#JustMen
“The only stories we can truly transform are the ones we are willing to own. Gender based violence is our story.”
“The only stories we can truly transform are the ones we are willing to own. Gender based violence is our story.”
KAREN RUTTER reviews
These were some of the thoughts percolating in my head after watching #JustMen, the courageous initiative created by director Heinrich Reisenhofer and his cast at the Baxter. It’s hard to put into a category – part documentary, part dramatisation, featuring four award-winning actors who share their own, deeply personal stories on a theatre stage. It’s catharsis as theatre, disclosure as activism, with a deeply felt call-to-action as a conclusion.
#JustMen was conceived in response to the ever-growing reality of gender violence in South Africa. Yes, there have been prior productions which have highlighted a range of connected issues, from rape to domestic abuse and more. But the majority of these are about women (and children) as victims and survivors. I can’t actually recall a work that actively placed men at the centre of accountability. That made a link between an individual act and a general scourge. And that tasked audiences – male audiences – with a specific responsibility to stand up, be counted, and try to make a difference.
All of which #JustMen encompasses.
Strenuous personal unpacking
All four actors plus Reisenhofer, chose to take part in this process, undergoing a strenuous personal unpacking for weeks before the production was put together, built on the parts that had been taken out and laid bare. Loukman Adams, Thando Doni, Sherman Pharo and Johan Baird are all seriously talented stage people – household names, some of them – and to see their emotional acknowledgement of where they had gone wrong, been complicit, or repeated patterns they had sworn to reject, was raw. And strangely although not unexpectedly, poetic – taken their combined acting experience.

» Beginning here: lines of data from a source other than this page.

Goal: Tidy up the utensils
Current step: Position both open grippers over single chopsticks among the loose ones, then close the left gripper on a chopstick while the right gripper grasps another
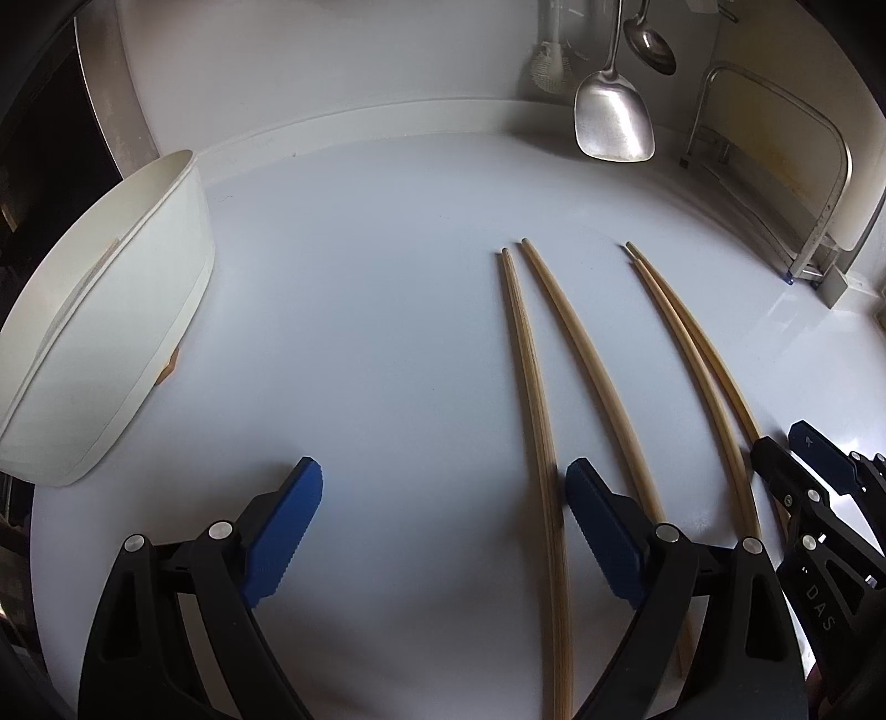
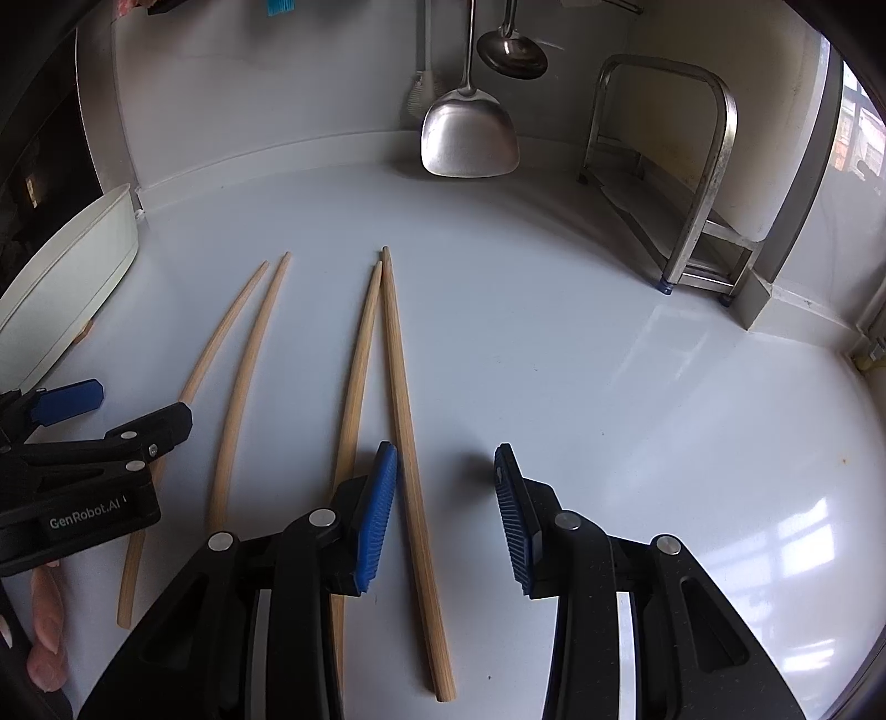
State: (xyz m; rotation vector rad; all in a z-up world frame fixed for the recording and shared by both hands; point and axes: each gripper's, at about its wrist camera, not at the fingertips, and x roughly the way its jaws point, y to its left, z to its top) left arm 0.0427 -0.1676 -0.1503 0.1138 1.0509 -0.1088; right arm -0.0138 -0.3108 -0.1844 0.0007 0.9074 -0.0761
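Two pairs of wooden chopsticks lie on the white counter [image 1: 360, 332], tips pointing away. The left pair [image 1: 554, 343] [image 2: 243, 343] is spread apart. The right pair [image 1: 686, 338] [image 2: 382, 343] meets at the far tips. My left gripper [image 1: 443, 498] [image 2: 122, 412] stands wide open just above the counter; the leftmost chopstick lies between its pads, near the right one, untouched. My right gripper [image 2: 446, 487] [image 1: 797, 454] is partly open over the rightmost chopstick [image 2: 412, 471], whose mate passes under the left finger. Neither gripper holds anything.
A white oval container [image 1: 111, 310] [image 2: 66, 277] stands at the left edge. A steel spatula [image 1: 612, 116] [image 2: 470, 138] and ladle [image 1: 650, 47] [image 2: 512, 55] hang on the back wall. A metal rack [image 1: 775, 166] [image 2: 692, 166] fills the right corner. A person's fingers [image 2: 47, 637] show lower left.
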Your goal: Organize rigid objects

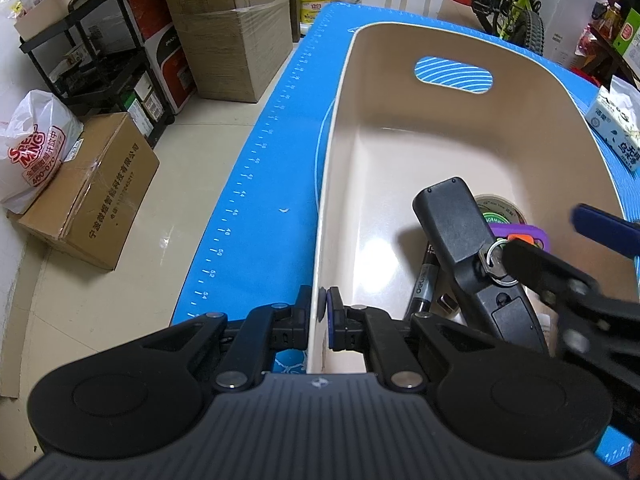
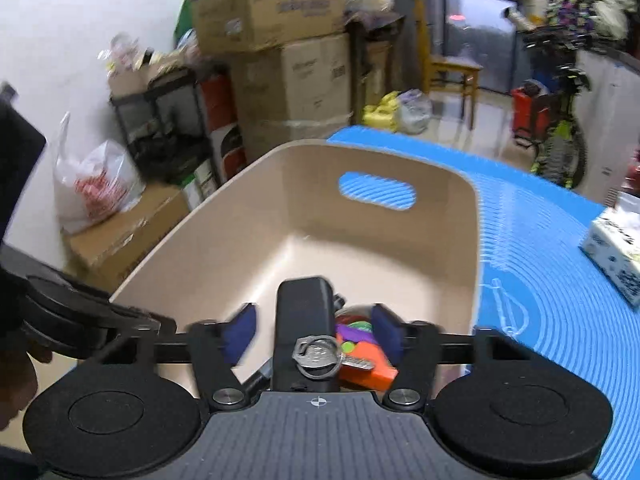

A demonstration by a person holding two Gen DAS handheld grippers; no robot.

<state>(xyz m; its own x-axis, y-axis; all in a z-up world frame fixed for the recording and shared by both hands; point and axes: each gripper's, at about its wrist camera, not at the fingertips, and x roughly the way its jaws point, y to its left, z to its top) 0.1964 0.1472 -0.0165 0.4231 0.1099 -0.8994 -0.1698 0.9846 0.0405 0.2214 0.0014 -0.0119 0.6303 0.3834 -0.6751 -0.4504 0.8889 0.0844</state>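
The left gripper (image 1: pixel 325 312) pinches the beige bin's near wall (image 1: pixel 320 264). The right gripper (image 2: pixel 316 330) stands wide, pads clear of the black remote (image 2: pixel 304 320) with its key ring, leaning inside over half-hidden clutter; the far bin floor lies bare.

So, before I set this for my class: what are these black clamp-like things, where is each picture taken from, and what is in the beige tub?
Each picture comes from a camera riding on a hand-held gripper, a two-finger clamp a person carries, one per hand. The left view shows the left hand-held gripper shut on the rim of the beige tub, which stands on a blue mat. The right view shows the right hand-held gripper open above the tub, either side of a black device with a key ring, not pressing on it. Also in the tub: a tape roll, a marker and purple and orange plastic pieces. A tissue pack lies on the mat.
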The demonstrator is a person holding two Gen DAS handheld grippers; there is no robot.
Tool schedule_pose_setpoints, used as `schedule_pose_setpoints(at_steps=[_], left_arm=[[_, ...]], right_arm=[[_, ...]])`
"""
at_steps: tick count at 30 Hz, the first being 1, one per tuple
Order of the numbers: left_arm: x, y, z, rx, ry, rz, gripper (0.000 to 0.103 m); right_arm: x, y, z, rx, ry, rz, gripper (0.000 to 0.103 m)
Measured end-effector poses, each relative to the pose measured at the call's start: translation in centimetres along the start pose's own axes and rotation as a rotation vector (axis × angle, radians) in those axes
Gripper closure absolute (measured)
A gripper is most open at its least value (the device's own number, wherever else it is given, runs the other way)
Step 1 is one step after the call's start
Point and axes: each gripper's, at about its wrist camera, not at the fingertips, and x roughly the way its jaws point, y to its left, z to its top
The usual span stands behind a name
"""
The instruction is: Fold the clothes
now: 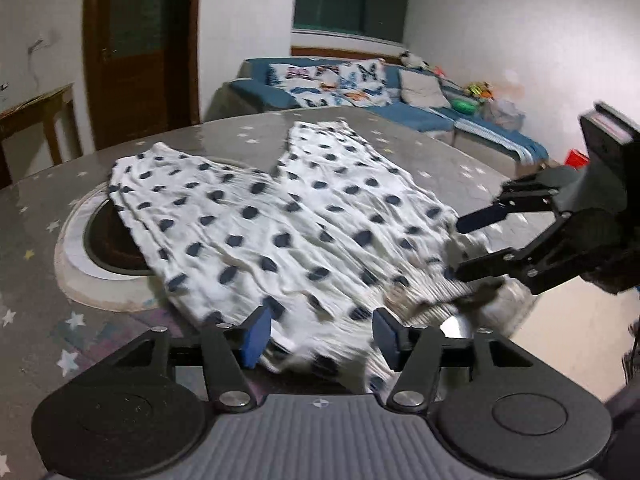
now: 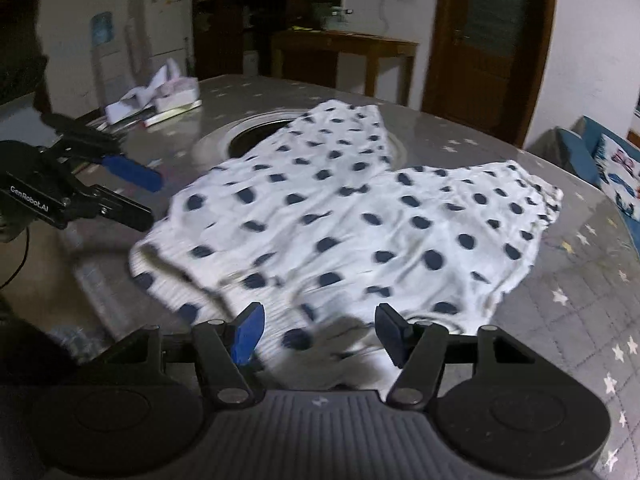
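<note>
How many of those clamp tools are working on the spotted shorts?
2. The left gripper is at the near waistband of the spotted shorts; the right gripper is beside it at the same edge. Both jaws stand open.

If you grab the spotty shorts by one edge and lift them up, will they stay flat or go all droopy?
Probably droopy. The spotty shorts lie wrinkled and follow the table, even sagging over the round hole, so the cloth looks thin and floppy. They likely weigh little. Lifted by one edge, the rest would probably hang and drag, so two grips may keep them flatter.
</note>
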Motion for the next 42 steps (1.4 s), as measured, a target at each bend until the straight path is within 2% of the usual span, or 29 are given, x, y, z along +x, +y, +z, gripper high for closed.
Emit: schedule_pose_setpoints(at_steps=[5, 6, 9, 12, 16, 20, 24, 29, 32, 33, 34, 36, 42], left_arm=[[0.9, -0.9, -1.2, 0.032, 0.027, 0.034, 0.043], [1.0, -1.0, -1.4, 0.034, 0.029, 0.042, 0.045], [1.1, -0.8, -1.8, 0.023, 0.032, 0.05, 0.06], [1.0, -0.9, -2.1, 0.024, 0.021, 0.061, 0.062], [1.1, -1.5, -2.5, 0.03, 0.029, 0.071, 0.063], [0.6, -1.8, -2.2, 0.031, 0.003, 0.075, 0.086], [0.2, -2.0, -1.7, 0.03, -0.028, 0.081, 0.086], [0.5, -2.3, -1.6, 0.025, -0.029, 0.079, 0.085], [0.7, -2.5, -2.0, 0.03, -0.015, 0.09, 0.078], [0.7, -2.6, -2.2, 0.033, -0.012, 0.094, 0.07], [0.7, -2.6, -2.3, 0.037, -0.01, 0.097, 0.066], [0.7, -2.7, -2.6, 0.05, -0.006, 0.1, 0.065], [0.9, -3.4, -3.1, 0.1, -0.002, 0.102, 0.065]], right_arm=[[0.3, 1.6, -1.2, -0.057, 0.039, -0.036, 0.052], [0.3, 1.7, -1.4, -0.06, 0.044, -0.046, 0.057], [-0.3, 1.6, -1.6, -0.04, 0.041, -0.062, 0.07], [-0.5, 1.4, -1.7, -0.023, 0.037, -0.091, 0.072], [-0.6, 2.3, -1.8, -0.045, 0.018, -0.073, 0.07], [0.1, 3.9, -1.6, -0.096, -0.01, -0.064, 0.065], [1.2, 4.7, -1.5, -0.136, -0.016, -0.08, 0.066], [1.9, 5.7, -1.3, -0.187, -0.033, -0.101, 0.068], [2.1, 5.8, -1.2, -0.186, -0.044, -0.099, 0.085], [2.0, 5.9, -1.2, -0.186, -0.05, -0.099, 0.092], [1.9, 5.9, -1.1, -0.187, -0.054, -0.102, 0.094], [1.6, 5.8, -1.1, -0.191, -0.067, -0.109, 0.099], [0.2, 5.3, -0.5, -0.195, -0.106, -0.167, 0.101]])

The result is a show that needs to be seen – but most importantly, needs to be seen by men. This is essential. For many women, it’s a road already experienced and understood. It is not our job, as victims, survivors and activists, to continually educate men on how badly they have fucked up. Just as I honestly believe it is not the role of black people to spend their time helping white people to understand privilege. Or to be expected to sympathise with white tears.
Big audience to reach
The team has already taken a step in terms of inviting (just) men to stay behind after each performance to talk. The challenge is going to be to get men to come in the first place. Schools, colleges, corporate, businesses need to get with this programme. And perhaps, once it has finished its run at the Baxter, #JustMen needs to be travel more broadly. 49.5% of the South African population is male, so there’s a big audience to reach.
It’s a beginning. And not a bad one.